*warning: some graphic images via hyperlinks
I was nine years old when it all started. I had just begun my menstrual cycle thinking that would be my only rite of passage into womanhood. Little did I know, there was a second rite of passage on the way, triggered by puberty and hormonal changes.
Enter Hidradenitis Supparativa (HS), a chronic skin disease that affects the sweat glands causing very painful, boil-like lumps in the intimate areas of the body such as armpits, thighs and buttocks. It may seem very foreign to you, but this disease is quite common, with the National HS trust estimating that 1 percent of the UK population suffers from it. And with a population of around 64 million, a good 640,000 others may have it – many too embarrassed to seek medical help due to the nature of the condition. This disease would cause me many years of low self-esteem and depression, but also teach me to truly love myself.
My first lump was embedded deep into my armpit and caused barely any issues. I was 11 at the time and very excited (and nervous) about starting secondary school. In fact, I was completely preoccupied with making sure I had the right hairstyle and the annoying pleats in my school skirt were ironed. I was utterly oblivious to the pain that would occur when my lumps came to the surface. When they did, they ruptured and left me unable to move my arm whilst they healed. I also started getting lumps on my inner thighs and they left big horrible scars after they healed, putting me off shorts for many years.

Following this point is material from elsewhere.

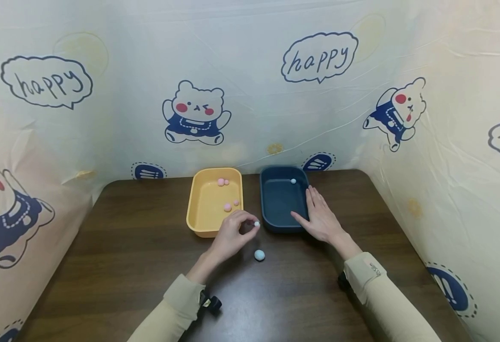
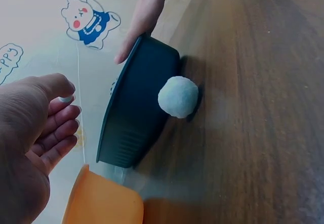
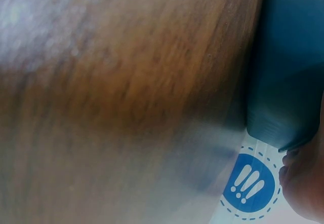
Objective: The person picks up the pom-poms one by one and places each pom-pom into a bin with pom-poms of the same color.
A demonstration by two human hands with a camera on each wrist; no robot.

I became disheartened and ashamed of my body, unable to understand why no one else my age seemed to go through the same thing (or so I thought). Changing in front of the other girls for Physical Education also became the worst thing. I became sullen and rude whenever teachers questioned why. I didn’t want anyone to know and I couldn’t really explain the disease. The condition became even harder to cope with when I started sex education. Descriptions of STDs which have the same symptoms as my lumps, such as herpes, left me wracked with worry. I hadn’t even had my first kiss yet, never mind sexual contact! Yet, with my naivety, I was convinced I had an STD, it was the only thing I thought made sense.
I often had misdiagnoses such as a simple bacterial infection (though HS has been linked to an overactive thyroid, sweat glands and the immune system). By this time though, my cycle of lumps which ruptured and left horrible scars became so frequent I began taking days off school. My mum was my rock, she would help me bandage my wounds up and give me useless prescribed antibiotics that were supposedly meant to help my HS. She always reassured me that we would find a way to manage my condition.
However, after many years with the disease I became quite depressed. I was in sixth form and while my peers were getting into relationships and having sex, the thought of anyone seeing my body repulsed me. I could only assume that I would be rejected and a guy would think I had an STD. I also only wore really baggy clothes because friction between my thighs or sweating would trigger the onset of a lump. This added to my already low self-esteem of not being like my peers who could wear whatever they wanted. I was also put off from exercising as repetitive movement could cause a new lump. I felt like I couldn’t live my life properly and would never fit in.
Still, more medical research had been done into the disease, doctors and charities alike begun to investigate its underlying cause. The Hiddradentis Supprativa Trust is dedicated to funding much needed research and the NHS finally has an information page. But, the day I felt I really had a chance of beating this condition was when I saw it on a program called Embarrassing Bodies on Channel 4. The doctor mentioned surgery as a last resort, but an effective way to control HS. I had taken all the antibiotics under the sun and hardly wore tight clothes. I called my GP that same day and made an appointment.
After many referrals to a specialist unit in London and thorough risk assessments, I finally got my surgery date. The most persistent lump in my right armpit would soon be a thing of the past. The operation went well but the healing process was a nightmare. It took six months for the wound to heal and I couldn’t go into work without the use of my dominant hand.
Strangely though, in that period I learned to come to terms with HS. The operation forced me to stop seeing it as a debilitating ailment, but ultimately a part of me. Specialist doctors had informed me that my condition was not as bad as many others who had HS and with the right treatment I would be able to live with the disease. I also learned how to truly understand my body and triggers. That is, the likeliness of a lump before my period or that overly tight knickers were not my friend. I would also visit my GP for regular check-ups to discuss whether any prescribed medication was still effective and if it needed to be changed. Learning to my monitor my body this way, definitely improved my self-esteem. I finally felt in control by taking an active role in dealing with my condition.
Equally, I found online forums and websites of people who learnt to control their HS through careful monitoring of their diet. Others found that light exercise was still viable and suggested special techniques to avoid friction. This was information that I would not have bothered looking up if not for being house bound while my wound healed. I started wearing shorts too, realising that the scars on my thighs were my battle wounds and something that I couldn’t and shouldn’t hide. They’re a part of my story of how I continue to battle with HS, boosting my confidence to no end.
So, my advice to any young person out there too scared or embarrassed to talk about their HS- you should! It’s a part of you, and with the right medical attention and some researching of your own, you will find something that works for you. In the meantime, love yourself wholeheartedly. When I did I found happiness in spite of it all.